I have been playing with DeepImageJ, a tool for making image-centric TensorFlow models accessible for execution by end users from within the ImageJ user interface. This has led me to a question for the community:
Is there a metadata standard for documenting ML models which makes it more feasible to execute them on images in a general way?
Since these TensorFlow models are graph-based, there is a lot of flexibility in the structure of the inputs and outputs. This makes it hard to, in general, “just execute the model” on an image, without some prior knowledge of the particular model to be executed, its requirements, assumptions and structure. For example, many models only operate on images with particular dimensions.
By documenting these requirements and assumptions in a metainformation file to the model itself—e.g., how to treat each input and output of the graph, and constraints on what sorts of images are intended for use with the model—it becomes easier for general-purpose tools (like DeepImageJ) to make these models executable from user-friendly tools (like ImageJ or napari).
DeepImageJ has an implicit XML schema documenting some of this metainformation. In particular, needed input image dimensions, supported tile sizes, and supported tile overlaps are specified—but also some social metadata such as who authored the model, and where to look for more information about it.

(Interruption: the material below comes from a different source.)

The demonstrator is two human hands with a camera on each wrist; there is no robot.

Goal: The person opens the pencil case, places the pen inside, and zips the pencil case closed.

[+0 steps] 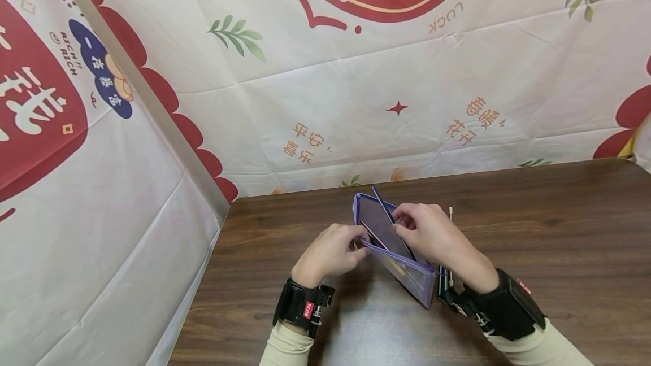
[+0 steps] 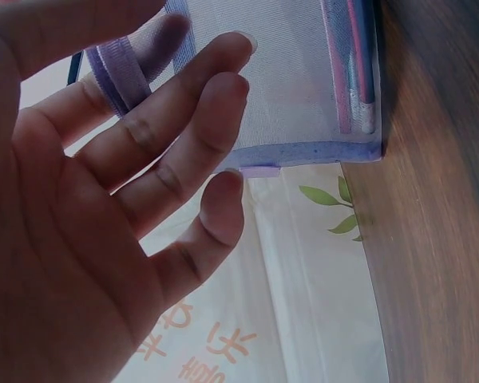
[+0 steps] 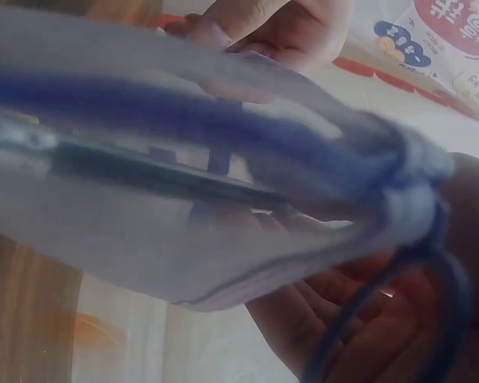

Here is an example XML metadata file for StarDist executing via DeepImageJ
<?xml version="1.0" encoding="UTF-8" standalone="no"?> <Model> <ModelInformation> <Name>Stardist nuclei detection</Name> <Author>Martin Weigert</Author> <URL>http://csbdeep.bioimagecomputing.com/index.html</URL> <Credit>Max Planck Institute of Molecular Cell Biology and Genetics, and Center for Systems Biology Dresden, Germany</Credit> <Version>n/a</Version> <Date>2018</Date> <Reference>Uwe Schmidt, Martin Weigert, Coleman Broaddus and Gene Myers, Cell Detection with Star-Convex Polygons, Medical Image Computing and Computer Assisted Intervention (MICCAI) 2018</Reference> </ModelInformation> <ModelTest> <InputSize>320x256</InputSize> <OutputSize>320x256</OutputSize> <MemoryPeak>578.1 Mb</MemoryPeak> <Runtime> 2.4 s</Runtime> <PixelSize>1.00pixel x 1.00pixel</PixelSize> </ModelTest> <ModelCharacteristics> <ModelTag>tf.saved_model.tag_constants.SERVING</ModelTag> <SignatureDefinition>tf.saved_model.signature_constants.DEFAULT_SERVING_SIGNATURE_DEF_KEY</SignatureDefinition> <InputTensorDimensions>,-1,-1,-1,1,</InputTensorDimensions> <NumberOfInputs>1</NumberOfInputs> <InputNames0>input</InputNames0> <InputOrganization0>NHWC</InputOrganization0> <NumberOfOutputs>1</NumberOfOutputs> <OutputNames0>output</OutputNames0> <OutputOrganization0>NHWC</OutputOrganization0> <Channels>1</Channels> <FixedPatch>false</FixedPatch> <MinimumSize>64</MinimumSize> <PatchSize>128</PatchSize> <FixedPadding>true</FixedPadding> <Padding>22</Padding> <PreprocessingFile>preprocessing.txt</PreprocessingFile> <PostprocessingFile>postprocessing.txt</PostprocessingFile> <slices>1</slices> </ModelCharacteristics> </Model>
It strikes me that this sort of definition is hardly unique to DeepImageJ, and could be utilized effectively in any sort of general-purpose model execution framework for images. Does anyone active in this community know whether work is being done to define a community standard along these lines? @agoodman @jni @bcimini @AnneCarpenter @fjug @mweigert @uschmidt83 @iarganda @joshmoore
P.S. There are often also further restrictions regarding which sorts of data are valid for input given the scope of a pretrained model’s training data, such as only images from a particular microscope, within certain intensity ranges, etc. Not all of these restrictions can be easily documented in a technical way. While I am interested in how to deal with that thorny issue, in this topic I am merely wondering whether there is any standard whatsoever for those elements which can be documented.